SwiftUI’s TabView doubles up as the equivalent to a UIPageViewController, letting us swipe through multiple screens of content, with paging dots at the bottom to show users where they are.

Tabs

struct ContentView: View {
    @State private var selection: Tab = .featured

    enum Tab {
        case featured
        case list
    }

    var body: some View {
        TabView(selection: $selection) {
            CategoryHome()
                .tabItem {
                    Label("Featured", systemImage: "star")
                }
                .tag(Tab.featured)

            LandmarkList()
                .tabItem {
                    Label("List", systemImage: "list.bullet")
                }
                .tag(Tab.list)
        }
    }
}

Page Style

You can swipe.

import SwiftUI

struct ContentView: View {
    var body: some View {
        TabView {
            Text("First")
            Text("Second")
            Text("Third")
            Text("Fourth")
        }
        .tabViewStyle(.page)
        .indexViewStyle(.page(backgroundDisplayMode: .always))
    }
}

struct ContentView_Previews: PreviewProvider {
    static var previews: some View {
        ContentView()
    }
}

Hide the dots.

.tabViewStyle(.page(indexDisplayMode: .never)).

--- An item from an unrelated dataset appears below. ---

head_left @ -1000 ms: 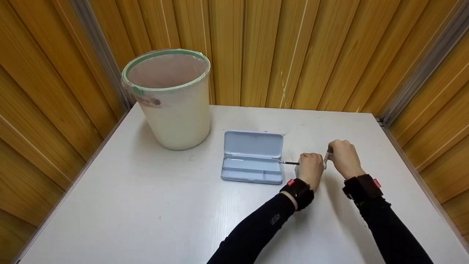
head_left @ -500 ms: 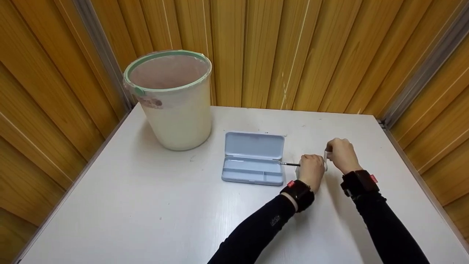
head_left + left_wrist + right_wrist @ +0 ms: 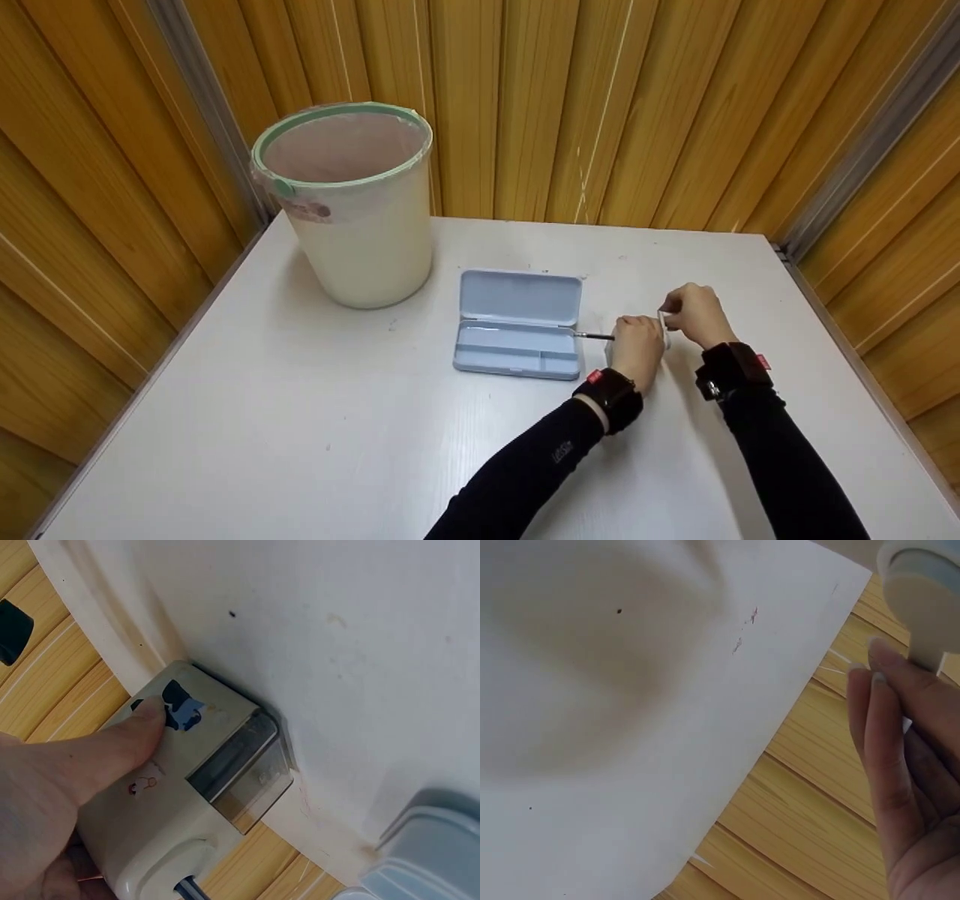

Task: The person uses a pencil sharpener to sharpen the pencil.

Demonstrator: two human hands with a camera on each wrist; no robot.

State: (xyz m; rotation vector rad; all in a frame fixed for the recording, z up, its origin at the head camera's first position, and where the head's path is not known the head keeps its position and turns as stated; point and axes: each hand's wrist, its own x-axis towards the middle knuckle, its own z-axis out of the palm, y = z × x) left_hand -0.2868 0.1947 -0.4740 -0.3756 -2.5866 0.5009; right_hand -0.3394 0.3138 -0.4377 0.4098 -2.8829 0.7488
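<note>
A cream hand-crank pencil sharpener (image 3: 176,772) with cartoon stickers and a clear shavings drawer lies under my left hand (image 3: 639,346). In the left wrist view the thumb presses its sticker-covered face, and the other fingers are partly hidden beneath. A dark pencil (image 3: 596,336) with a silvery end sticks out of the sharpener's front, pointing left to the case. At the opposite end, my right hand (image 3: 696,316) pinches the crank handle (image 3: 924,619) between thumb and fingertips. Most of the sharpener is hidden behind the left hand in the head view.
A light blue pencil case (image 3: 517,361) lies with its lid raised just left of the sharpener, near the pencil's end. A cream bin (image 3: 367,255) with a green rim and a clear liner stands at the back left of the white table (image 3: 300,420). Wood-patterned walls enclose the table.
My right hand has shifted slightly left and the crank has swung round with it. The left hand, sharpener and pencil keep nearly the same place.
</note>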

Programmatically Selecting Tabs

  1. Create an @State property to track the tab that is currently showing.
  2. Modify that property to a new value whenever we want to jump to a different tab.
  3. Pass that as a binding into the TabView, so it will be tracked automatically.
  4. Tell SwiftUI which tab should be shown for each value of that property.

import SwiftUI

struct ContentView: View {
    @State private var selectedTab = 0
    
    var body: some View {
        TabView(selection: $selectedTab) {
            IntroView(selectedTab: $selectedTab).tag(0)
            FamilyNameView(selectedTab: $selectedTab).tag(1)
        }
        .tabViewStyle(.page)
        .indexViewStyle(.page(backgroundDisplayMode: .always))
    }
}

struct IntroView: View {
    @Binding var selectedTab: Int
    
    var body: some View {
        VStack {
            Text("Welcome").font(.title)
            Button("Next", action: next)
                .buttonStyle(.bordered)
        }
    }
    
    func next() {
        selectedTab = 1
    }
}

struct FamilyNameView: View {
    @Binding var selectedTab: Int
    
    var body: some View {
        VStack {
            Text("Enjoy").font(.title)
            Button("Back", action: back)
                .buttonStyle(.bordered)
        }
    }
    
    func back() {
        selectedTab = 0
    }
}

struct ContentView_Previews: PreviewProvider {
    static var previews: some View {
        ContentView()
    }
}

Tip: It’s common to want to use NavigationView and TabView at the same time, but you should be careful: TabView should be the parent view, with the tabs inside it having a NavigationView as necessary, rather than the other way around.